A audiência pública será a 17ª de um ciclo de debates que se iniciou em julho com a chegada no Senado do Projeto de Lei Complementar (PLP) 68/2024 , que regulamenta as mudanças nas regras para a cobrança de impostos sobre o consumo. Com a Emenda Constitucional 132, cinco tributos (PIS, Cofins, IPI, ISS e ICMS) serão substituídos pelo Imposto sobre Bens e Serviços (IBS), a Contribuição sobre Bens e Serviços (CBS) e Imposto Seletivo.
A reunião será uma complementação do debate realizado nessa terça-feira (1º) , que também tratou sobre o Simples Nacional — regime tributário especial para favorecer empresas menores. Na ocasião, o senador Izalci Lucas (PL-DF) sugeriu nova reunião para que sejam apresentados mais dados sobre as vantagens e desvantagens que as empresas sofrerão.

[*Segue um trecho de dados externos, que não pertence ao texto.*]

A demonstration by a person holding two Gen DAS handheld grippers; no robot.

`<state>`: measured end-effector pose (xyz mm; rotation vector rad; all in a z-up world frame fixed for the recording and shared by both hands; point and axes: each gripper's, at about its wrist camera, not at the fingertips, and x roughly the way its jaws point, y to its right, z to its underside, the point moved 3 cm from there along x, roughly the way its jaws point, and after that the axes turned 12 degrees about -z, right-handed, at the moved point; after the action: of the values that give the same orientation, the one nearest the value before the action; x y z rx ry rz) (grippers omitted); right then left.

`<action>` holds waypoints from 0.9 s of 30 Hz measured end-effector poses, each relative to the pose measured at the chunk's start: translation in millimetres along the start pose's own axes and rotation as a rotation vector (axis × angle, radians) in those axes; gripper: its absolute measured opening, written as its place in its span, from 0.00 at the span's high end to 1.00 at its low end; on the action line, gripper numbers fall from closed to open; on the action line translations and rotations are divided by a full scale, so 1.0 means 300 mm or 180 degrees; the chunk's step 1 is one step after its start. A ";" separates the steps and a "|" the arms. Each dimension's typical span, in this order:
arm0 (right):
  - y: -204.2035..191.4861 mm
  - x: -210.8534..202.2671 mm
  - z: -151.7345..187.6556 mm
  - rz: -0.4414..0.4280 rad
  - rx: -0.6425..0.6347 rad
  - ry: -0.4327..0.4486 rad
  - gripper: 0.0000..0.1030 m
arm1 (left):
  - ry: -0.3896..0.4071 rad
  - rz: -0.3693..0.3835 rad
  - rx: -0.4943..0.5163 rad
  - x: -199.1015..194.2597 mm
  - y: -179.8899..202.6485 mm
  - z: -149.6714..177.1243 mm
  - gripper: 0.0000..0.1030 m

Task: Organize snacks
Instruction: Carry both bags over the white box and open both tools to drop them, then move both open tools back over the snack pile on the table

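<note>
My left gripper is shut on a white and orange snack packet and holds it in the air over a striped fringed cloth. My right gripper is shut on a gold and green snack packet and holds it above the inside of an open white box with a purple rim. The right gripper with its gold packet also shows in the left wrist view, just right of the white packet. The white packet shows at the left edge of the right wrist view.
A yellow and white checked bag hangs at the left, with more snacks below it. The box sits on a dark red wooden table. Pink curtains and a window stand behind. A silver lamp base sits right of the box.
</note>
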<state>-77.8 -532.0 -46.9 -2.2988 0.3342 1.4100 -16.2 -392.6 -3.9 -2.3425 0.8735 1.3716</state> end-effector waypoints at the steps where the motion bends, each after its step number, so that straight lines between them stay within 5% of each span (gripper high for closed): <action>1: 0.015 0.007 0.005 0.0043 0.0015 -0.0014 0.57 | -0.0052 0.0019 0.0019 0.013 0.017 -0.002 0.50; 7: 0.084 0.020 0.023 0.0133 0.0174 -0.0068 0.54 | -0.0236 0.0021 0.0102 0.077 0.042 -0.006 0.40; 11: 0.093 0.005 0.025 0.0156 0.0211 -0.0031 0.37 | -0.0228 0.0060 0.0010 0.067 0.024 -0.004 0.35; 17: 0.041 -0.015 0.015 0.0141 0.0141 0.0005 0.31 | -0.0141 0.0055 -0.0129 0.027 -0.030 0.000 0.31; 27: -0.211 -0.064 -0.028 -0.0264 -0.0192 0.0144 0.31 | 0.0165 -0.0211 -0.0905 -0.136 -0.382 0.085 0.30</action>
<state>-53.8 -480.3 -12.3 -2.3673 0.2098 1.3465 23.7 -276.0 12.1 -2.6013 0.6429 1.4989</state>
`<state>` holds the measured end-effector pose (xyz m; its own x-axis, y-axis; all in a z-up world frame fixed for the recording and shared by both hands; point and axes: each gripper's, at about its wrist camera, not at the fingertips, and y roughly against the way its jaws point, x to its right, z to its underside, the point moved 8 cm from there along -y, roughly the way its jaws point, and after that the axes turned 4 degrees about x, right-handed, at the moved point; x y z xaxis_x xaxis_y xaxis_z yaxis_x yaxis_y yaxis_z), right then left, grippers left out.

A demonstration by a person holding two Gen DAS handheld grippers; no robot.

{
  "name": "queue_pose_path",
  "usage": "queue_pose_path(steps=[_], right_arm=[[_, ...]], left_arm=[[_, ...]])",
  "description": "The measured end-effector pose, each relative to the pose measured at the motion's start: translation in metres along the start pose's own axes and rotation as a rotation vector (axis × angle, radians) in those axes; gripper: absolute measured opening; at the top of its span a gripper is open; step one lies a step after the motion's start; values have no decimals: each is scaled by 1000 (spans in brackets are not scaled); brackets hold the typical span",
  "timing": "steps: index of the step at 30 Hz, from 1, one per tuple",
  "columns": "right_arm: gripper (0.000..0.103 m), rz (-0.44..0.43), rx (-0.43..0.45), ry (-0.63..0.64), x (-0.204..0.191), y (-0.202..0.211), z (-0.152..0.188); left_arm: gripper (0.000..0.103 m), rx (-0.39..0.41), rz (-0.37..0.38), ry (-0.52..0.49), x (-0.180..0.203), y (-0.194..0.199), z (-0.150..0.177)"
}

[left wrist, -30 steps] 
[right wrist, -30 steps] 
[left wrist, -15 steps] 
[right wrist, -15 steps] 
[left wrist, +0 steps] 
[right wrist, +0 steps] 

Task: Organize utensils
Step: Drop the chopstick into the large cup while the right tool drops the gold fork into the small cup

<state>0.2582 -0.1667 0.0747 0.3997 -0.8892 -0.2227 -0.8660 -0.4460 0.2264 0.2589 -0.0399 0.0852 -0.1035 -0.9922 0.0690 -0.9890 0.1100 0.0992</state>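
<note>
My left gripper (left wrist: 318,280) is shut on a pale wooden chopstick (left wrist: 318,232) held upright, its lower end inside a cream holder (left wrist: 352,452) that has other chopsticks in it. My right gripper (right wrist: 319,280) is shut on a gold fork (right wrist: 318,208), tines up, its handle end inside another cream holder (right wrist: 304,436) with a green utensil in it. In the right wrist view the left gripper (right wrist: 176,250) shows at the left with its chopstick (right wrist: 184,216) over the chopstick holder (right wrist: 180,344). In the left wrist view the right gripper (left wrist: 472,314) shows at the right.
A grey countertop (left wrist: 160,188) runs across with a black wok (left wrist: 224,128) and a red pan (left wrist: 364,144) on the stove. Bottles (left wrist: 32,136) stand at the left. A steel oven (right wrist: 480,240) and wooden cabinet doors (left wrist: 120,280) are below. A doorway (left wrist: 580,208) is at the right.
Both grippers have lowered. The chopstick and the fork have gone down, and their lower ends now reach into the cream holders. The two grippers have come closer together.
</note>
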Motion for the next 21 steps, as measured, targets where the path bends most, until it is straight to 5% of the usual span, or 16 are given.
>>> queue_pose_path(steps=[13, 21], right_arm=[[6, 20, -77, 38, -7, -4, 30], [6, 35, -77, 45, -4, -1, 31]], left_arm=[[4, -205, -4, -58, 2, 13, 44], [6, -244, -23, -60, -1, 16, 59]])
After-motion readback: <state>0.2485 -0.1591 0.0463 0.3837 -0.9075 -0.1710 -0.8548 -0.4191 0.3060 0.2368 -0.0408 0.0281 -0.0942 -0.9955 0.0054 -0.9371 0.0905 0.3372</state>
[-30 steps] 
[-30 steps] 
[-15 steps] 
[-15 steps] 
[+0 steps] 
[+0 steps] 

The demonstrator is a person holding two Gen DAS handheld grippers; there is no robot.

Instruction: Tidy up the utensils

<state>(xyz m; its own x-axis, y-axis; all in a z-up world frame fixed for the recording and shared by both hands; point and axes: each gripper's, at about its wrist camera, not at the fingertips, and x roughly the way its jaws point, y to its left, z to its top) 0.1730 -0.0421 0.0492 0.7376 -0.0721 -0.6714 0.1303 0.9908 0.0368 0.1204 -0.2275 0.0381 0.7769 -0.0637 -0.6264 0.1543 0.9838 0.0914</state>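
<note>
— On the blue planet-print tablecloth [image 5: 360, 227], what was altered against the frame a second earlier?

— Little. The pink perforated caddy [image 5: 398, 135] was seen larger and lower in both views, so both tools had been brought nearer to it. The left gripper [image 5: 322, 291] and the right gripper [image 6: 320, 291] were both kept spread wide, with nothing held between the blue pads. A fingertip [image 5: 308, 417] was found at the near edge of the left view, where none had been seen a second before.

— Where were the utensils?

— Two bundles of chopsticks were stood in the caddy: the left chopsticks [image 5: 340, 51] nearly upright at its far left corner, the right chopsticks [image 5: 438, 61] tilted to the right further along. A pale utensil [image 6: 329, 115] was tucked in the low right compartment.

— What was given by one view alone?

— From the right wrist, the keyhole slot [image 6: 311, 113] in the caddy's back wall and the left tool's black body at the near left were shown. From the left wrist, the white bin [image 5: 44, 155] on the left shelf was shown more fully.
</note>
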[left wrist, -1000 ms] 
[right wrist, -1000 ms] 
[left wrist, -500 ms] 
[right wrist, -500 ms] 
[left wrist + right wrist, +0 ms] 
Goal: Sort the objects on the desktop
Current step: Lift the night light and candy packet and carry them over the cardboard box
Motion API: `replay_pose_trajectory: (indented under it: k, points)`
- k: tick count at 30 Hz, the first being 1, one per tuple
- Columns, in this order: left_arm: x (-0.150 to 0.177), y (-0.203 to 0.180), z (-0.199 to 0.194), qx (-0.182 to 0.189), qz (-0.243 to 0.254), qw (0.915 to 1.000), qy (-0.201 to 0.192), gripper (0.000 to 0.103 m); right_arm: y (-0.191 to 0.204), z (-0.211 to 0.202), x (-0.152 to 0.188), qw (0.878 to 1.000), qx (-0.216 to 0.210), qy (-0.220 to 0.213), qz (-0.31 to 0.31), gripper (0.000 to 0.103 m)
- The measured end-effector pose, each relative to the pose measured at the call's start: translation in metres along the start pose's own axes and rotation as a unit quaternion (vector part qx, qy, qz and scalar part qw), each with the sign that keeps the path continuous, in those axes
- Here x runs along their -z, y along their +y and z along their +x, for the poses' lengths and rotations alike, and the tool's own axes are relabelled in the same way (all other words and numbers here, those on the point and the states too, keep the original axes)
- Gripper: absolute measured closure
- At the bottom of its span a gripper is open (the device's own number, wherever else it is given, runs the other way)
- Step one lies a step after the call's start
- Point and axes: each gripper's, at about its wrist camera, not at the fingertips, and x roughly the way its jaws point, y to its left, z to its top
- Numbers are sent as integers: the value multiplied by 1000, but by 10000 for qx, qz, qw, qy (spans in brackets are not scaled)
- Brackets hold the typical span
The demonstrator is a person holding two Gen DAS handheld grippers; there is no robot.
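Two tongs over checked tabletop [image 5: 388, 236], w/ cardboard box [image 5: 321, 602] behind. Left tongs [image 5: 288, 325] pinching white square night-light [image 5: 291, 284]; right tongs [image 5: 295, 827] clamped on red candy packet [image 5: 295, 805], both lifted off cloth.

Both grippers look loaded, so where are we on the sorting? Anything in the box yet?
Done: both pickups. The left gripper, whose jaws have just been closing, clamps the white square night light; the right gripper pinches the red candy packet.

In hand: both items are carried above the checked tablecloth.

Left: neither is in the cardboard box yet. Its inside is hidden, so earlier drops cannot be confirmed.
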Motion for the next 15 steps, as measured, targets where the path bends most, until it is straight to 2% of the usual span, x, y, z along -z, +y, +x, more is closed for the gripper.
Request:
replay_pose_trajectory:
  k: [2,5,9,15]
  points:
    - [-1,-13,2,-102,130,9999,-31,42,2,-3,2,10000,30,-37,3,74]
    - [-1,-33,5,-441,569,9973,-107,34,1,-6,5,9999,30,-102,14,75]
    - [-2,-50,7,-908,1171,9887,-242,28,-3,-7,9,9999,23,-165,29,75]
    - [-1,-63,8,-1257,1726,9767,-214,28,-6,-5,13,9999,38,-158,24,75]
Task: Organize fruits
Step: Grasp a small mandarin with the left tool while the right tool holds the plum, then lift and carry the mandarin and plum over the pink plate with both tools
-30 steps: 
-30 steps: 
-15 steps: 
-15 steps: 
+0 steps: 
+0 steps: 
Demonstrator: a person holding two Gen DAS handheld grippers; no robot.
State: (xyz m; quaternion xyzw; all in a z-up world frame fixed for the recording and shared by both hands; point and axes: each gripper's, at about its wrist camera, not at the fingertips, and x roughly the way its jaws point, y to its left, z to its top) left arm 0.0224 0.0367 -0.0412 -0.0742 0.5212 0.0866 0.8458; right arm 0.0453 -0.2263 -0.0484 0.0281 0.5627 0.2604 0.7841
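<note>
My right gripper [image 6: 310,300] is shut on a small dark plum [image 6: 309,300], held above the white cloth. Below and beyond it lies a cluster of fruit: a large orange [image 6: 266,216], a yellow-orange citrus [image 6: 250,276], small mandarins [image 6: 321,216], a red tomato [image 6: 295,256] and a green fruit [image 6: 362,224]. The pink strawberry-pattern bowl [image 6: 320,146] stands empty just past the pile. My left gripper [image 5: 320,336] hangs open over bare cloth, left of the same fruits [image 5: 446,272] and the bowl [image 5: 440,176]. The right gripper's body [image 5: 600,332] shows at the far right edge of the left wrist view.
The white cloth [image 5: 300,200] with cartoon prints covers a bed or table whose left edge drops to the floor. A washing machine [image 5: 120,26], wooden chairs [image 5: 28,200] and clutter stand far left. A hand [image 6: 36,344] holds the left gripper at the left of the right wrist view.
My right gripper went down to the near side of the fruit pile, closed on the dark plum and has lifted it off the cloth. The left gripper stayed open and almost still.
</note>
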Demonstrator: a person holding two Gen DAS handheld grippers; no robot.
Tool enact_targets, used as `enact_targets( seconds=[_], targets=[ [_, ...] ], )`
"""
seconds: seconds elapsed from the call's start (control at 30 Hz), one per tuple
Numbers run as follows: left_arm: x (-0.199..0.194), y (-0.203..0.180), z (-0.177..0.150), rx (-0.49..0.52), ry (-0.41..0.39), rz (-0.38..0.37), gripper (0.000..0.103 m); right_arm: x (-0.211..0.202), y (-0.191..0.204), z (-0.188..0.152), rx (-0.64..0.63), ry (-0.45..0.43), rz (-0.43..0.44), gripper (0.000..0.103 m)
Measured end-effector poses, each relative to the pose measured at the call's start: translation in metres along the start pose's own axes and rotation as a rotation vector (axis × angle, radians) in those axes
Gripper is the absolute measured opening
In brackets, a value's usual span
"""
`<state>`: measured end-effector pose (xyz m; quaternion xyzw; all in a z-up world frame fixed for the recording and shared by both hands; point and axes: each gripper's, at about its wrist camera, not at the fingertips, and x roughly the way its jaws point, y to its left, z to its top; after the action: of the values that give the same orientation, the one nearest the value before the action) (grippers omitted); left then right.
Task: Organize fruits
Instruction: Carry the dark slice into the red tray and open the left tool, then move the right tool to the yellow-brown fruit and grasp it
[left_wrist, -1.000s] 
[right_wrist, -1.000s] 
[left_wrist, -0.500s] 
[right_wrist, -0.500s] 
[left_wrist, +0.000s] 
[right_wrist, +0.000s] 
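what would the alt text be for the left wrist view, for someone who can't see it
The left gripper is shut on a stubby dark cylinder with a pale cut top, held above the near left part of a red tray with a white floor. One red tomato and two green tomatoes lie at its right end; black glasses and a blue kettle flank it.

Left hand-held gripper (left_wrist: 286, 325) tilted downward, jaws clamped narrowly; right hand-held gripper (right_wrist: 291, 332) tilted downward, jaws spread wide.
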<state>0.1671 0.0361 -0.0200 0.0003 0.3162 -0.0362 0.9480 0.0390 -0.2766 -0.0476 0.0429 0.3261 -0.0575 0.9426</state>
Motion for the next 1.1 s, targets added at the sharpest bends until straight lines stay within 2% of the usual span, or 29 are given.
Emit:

—É uma questão muito delicada, até porque grande parte das empresas é do Simples. É para a gente ter isso mais claro com relação a esses números — disse o senador na reunião de terça-feira.
Foram convidados o doutor em Economia Marcos Cintra Cavalcanti de Albuquerque e o presidente da Federação do Comércio de Bens, Serviços e Turismo (Fecomércio/DF), José Aparecido da C. Freire. Além deles, outros participantes do debate anterior foram convidados:
De autoria do Poder Executivo, o PLP 68/2024 não será votado na CAE, mas o presidente do colegiado, senador Vanderlan Cardoso (PSD-GO), criou um grupo de trabalho para debater o projeto, presidido por Izalci.
O texto foi aprovado pela Câmara dos Deputados em julho e agora aguarda designação de relator na Comissão de Constituição e Justiça (CCJ) do Senado. Ainda assim, já tranca a pauta do Plenário, pois tramita em regime de urgência.